-- Exercise aim --
In the copy, every line of the material that follows must appear exactly, and no pictures should.

START Data excerpt

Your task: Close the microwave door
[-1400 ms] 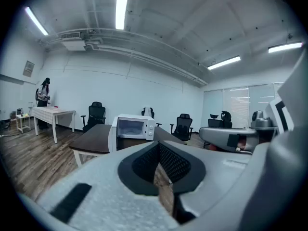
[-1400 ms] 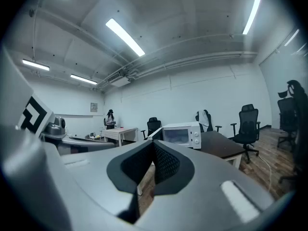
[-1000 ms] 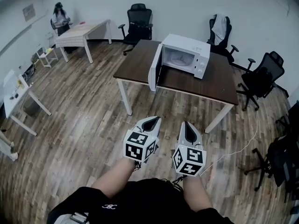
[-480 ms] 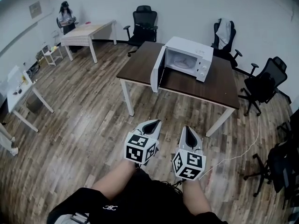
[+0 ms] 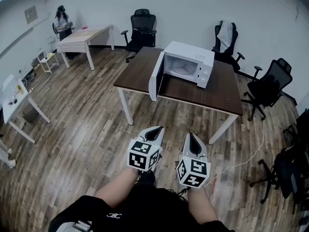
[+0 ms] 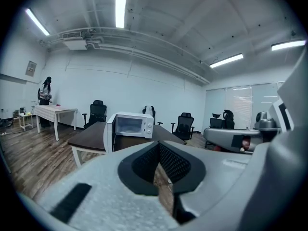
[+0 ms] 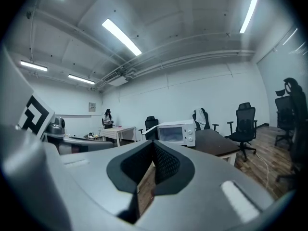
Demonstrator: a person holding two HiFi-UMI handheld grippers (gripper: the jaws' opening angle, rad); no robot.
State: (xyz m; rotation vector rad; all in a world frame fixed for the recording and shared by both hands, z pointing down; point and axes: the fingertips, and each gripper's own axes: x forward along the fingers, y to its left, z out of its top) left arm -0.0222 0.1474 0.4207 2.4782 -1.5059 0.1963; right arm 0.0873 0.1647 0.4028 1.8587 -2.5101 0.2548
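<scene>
A white microwave (image 5: 190,63) stands on a dark brown table (image 5: 219,88), well ahead of me. Its door (image 5: 155,80) hangs wide open to the left, and the cavity looks empty. Both grippers are held low in front of the body, far short of the table. My left gripper (image 5: 155,130) is shut with nothing in it, and my right gripper (image 5: 191,139) beside it is shut and empty too. The left gripper view shows the microwave (image 6: 131,125) and its door (image 6: 109,134) beyond the left gripper (image 6: 159,147). The right gripper view has the microwave (image 7: 176,133) past the right gripper (image 7: 154,149).
Black office chairs (image 5: 141,27) (image 5: 266,83) stand round the table, one with a white garment (image 5: 226,29). White tables (image 5: 82,36) (image 5: 14,98) stand at the left, with a person (image 5: 61,18) in the far corner. A cable (image 5: 241,159) lies on the wooden floor at the right.
The table and microwave have shifted slightly left in the head view. Both grippers stay shut and side by side; the left one has edged a little forward.
</scene>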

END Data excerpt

-- Your response --
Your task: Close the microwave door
[-1400 ms] 
[-1400 ms] 
[-1000 ms] 
[-480 ms] 
[+0 ms] 
[+0 ms] 
[+0 ms] 
Demonstrator: a person holding two HiFi-UMI handheld grippers (gripper: the jaws' opening angle, rad); no robot.
State: (xyz m; rotation vector rad; all in a world frame fixed for the recording and shared by both hands, z pointing down; point and axes: the fingertips, and each gripper's own axes: x forward along the fingers, y to its left, z out of its top) left arm -0.0222 0.1474 0.4207 2.4782 -1.5059 0.1963; right arm 0.0873 0.1647 0.4028 1.8587 -2.5101 0.2548
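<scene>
A white microwave (image 5: 190,63) stands on a dark brown table (image 5: 219,88), well ahead of me. Its door (image 5: 155,80) hangs wide open to the left, and the cavity looks empty. Both grippers are held low in front of the body, far short of the table. My left gripper (image 5: 155,130) is shut with nothing in it, and my right gripper (image 5: 191,139) beside it is shut and empty too. The left gripper view shows the microwave (image 6: 131,125) and its door (image 6: 109,134) beyond the left gripper (image 6: 159,147). The right gripper view has the microwave (image 7: 176,133) past the right gripper (image 7: 154,149).
Black office chairs (image 5: 141,27) (image 5: 266,83) stand round the table, one with a white garment (image 5: 226,29). White tables (image 5: 82,36) (image 5: 14,98) stand at the left, with a person (image 5: 61,18) in the far corner. A cable (image 5: 241,159) lies on the wooden floor at the right.
The table and microwave have shifted slightly left in the head view. Both grippers stay shut and side by side; the left one has edged a little forward.
</scene>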

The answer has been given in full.